*** Block opens ***
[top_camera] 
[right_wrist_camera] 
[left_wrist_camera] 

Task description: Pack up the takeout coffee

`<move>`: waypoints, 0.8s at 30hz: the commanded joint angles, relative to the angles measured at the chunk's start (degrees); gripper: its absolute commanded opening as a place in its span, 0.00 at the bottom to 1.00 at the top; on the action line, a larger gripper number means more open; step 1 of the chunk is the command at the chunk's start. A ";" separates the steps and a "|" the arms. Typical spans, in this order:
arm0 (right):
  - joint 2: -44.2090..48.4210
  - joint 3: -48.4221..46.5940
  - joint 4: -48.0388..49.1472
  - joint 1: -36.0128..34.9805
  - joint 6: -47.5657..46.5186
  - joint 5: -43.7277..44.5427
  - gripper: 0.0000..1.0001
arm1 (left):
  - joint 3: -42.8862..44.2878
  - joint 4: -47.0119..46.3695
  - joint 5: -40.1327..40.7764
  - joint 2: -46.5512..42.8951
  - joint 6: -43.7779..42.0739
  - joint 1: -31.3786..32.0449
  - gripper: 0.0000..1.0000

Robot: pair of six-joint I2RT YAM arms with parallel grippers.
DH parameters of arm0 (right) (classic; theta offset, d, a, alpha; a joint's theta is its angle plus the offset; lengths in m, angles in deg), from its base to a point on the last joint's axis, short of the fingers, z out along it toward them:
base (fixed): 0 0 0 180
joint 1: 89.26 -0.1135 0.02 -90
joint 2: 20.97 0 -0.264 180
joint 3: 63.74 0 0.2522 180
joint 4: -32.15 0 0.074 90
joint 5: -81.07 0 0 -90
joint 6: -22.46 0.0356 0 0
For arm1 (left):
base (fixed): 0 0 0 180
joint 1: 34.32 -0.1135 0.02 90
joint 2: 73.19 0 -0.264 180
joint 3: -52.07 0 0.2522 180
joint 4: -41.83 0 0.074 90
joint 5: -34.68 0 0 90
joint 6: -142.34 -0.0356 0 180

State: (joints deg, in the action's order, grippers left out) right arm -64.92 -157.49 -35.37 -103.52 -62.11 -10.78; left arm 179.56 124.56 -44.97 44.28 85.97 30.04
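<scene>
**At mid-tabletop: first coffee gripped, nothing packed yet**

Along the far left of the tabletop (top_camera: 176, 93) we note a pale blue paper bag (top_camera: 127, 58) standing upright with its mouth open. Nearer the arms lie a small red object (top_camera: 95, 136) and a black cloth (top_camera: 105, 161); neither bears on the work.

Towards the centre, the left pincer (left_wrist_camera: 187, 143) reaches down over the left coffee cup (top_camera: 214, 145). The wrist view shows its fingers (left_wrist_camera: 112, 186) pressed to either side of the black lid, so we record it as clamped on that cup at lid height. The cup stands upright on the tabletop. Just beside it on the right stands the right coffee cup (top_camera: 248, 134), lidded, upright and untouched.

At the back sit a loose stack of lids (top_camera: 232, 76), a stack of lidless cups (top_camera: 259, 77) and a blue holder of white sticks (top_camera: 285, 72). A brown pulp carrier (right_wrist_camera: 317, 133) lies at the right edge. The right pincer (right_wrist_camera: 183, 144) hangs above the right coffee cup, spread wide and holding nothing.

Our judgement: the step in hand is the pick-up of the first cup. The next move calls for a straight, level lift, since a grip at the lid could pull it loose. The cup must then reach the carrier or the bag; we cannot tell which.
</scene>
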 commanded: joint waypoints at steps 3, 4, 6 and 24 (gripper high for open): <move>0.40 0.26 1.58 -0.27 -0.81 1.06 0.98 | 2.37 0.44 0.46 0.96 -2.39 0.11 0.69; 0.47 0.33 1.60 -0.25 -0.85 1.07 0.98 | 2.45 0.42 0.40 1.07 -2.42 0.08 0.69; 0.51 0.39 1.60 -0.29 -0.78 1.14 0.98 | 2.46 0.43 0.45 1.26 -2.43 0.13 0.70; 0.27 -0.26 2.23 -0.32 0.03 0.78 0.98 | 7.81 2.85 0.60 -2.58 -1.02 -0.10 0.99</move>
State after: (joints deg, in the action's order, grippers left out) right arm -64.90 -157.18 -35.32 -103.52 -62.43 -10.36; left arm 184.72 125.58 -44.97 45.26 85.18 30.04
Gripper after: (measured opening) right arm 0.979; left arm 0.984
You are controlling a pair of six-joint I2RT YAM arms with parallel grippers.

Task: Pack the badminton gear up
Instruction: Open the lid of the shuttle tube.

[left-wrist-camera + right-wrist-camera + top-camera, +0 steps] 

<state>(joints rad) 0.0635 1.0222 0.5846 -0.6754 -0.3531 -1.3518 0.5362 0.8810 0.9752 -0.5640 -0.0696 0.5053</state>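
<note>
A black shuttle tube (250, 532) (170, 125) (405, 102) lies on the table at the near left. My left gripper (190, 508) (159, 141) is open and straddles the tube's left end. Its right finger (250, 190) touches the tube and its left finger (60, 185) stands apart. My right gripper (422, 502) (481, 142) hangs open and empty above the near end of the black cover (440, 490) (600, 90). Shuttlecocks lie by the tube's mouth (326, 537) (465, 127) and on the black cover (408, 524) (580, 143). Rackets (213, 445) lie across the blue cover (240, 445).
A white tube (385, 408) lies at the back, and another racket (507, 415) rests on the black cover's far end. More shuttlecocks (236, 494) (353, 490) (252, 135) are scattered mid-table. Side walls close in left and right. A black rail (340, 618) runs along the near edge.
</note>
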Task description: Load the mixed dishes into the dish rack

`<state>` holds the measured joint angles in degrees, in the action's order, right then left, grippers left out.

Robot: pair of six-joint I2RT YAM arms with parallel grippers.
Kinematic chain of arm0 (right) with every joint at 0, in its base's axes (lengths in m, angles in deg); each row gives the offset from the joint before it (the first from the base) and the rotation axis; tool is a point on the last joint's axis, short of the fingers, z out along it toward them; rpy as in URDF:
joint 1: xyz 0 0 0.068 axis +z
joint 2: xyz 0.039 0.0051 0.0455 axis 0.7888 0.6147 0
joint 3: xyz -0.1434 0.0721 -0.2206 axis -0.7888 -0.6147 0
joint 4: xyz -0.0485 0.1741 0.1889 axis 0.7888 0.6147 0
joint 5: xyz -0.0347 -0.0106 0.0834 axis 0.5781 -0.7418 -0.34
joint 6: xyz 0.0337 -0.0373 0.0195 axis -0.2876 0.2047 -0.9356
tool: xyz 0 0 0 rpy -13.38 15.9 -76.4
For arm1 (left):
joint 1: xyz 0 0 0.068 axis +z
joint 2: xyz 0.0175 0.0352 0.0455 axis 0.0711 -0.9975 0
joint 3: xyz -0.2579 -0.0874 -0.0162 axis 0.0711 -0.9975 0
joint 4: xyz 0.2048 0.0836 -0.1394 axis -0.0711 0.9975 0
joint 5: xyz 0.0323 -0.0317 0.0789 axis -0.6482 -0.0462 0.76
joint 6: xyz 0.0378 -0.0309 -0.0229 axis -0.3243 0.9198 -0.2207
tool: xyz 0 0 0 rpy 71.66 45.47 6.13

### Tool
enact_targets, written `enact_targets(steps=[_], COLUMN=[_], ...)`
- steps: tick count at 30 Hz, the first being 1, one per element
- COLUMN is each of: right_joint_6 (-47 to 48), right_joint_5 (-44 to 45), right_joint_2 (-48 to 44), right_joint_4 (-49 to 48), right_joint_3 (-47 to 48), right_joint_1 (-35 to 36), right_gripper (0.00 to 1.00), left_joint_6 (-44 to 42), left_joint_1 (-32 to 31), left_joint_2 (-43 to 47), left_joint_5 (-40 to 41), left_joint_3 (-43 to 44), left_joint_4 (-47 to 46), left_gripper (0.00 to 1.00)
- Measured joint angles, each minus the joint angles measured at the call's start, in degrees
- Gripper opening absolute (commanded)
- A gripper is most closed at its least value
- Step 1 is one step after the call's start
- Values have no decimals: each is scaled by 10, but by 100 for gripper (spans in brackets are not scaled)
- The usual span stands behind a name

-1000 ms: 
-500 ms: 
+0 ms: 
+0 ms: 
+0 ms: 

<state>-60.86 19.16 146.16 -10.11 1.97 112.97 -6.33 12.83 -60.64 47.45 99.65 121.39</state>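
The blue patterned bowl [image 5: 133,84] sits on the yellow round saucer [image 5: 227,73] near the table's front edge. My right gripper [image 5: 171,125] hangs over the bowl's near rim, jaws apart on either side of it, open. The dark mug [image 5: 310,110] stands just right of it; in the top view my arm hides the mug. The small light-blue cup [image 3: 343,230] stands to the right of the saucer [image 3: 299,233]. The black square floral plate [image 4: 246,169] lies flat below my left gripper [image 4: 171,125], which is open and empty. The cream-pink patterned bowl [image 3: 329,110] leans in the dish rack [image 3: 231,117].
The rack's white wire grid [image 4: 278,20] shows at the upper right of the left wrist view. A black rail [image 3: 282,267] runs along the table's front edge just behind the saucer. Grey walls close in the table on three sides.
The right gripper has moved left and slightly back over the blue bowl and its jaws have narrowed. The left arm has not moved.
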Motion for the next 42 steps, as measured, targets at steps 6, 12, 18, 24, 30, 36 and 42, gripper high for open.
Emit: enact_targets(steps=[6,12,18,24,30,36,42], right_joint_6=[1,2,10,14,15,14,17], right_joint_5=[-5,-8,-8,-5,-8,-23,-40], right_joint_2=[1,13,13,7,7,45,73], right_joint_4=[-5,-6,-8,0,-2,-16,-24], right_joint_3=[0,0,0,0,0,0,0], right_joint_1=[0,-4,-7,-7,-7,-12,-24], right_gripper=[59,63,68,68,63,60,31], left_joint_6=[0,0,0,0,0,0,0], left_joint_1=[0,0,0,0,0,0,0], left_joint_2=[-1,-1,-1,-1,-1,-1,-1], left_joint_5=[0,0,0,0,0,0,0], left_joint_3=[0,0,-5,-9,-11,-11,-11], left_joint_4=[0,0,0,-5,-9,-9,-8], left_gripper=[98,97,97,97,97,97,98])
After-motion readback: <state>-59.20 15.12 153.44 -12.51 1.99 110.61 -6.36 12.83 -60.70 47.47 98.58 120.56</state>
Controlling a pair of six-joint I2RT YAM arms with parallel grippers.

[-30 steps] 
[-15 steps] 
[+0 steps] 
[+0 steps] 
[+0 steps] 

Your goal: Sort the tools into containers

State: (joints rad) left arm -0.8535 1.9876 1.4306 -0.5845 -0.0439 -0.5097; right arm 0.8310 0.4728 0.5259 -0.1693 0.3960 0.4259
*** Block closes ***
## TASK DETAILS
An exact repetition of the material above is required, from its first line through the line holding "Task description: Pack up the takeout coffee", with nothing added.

## SOLUTION TO THE PROBLEM
[top_camera] 
[right_wrist_camera] 
[left_wrist_camera] 

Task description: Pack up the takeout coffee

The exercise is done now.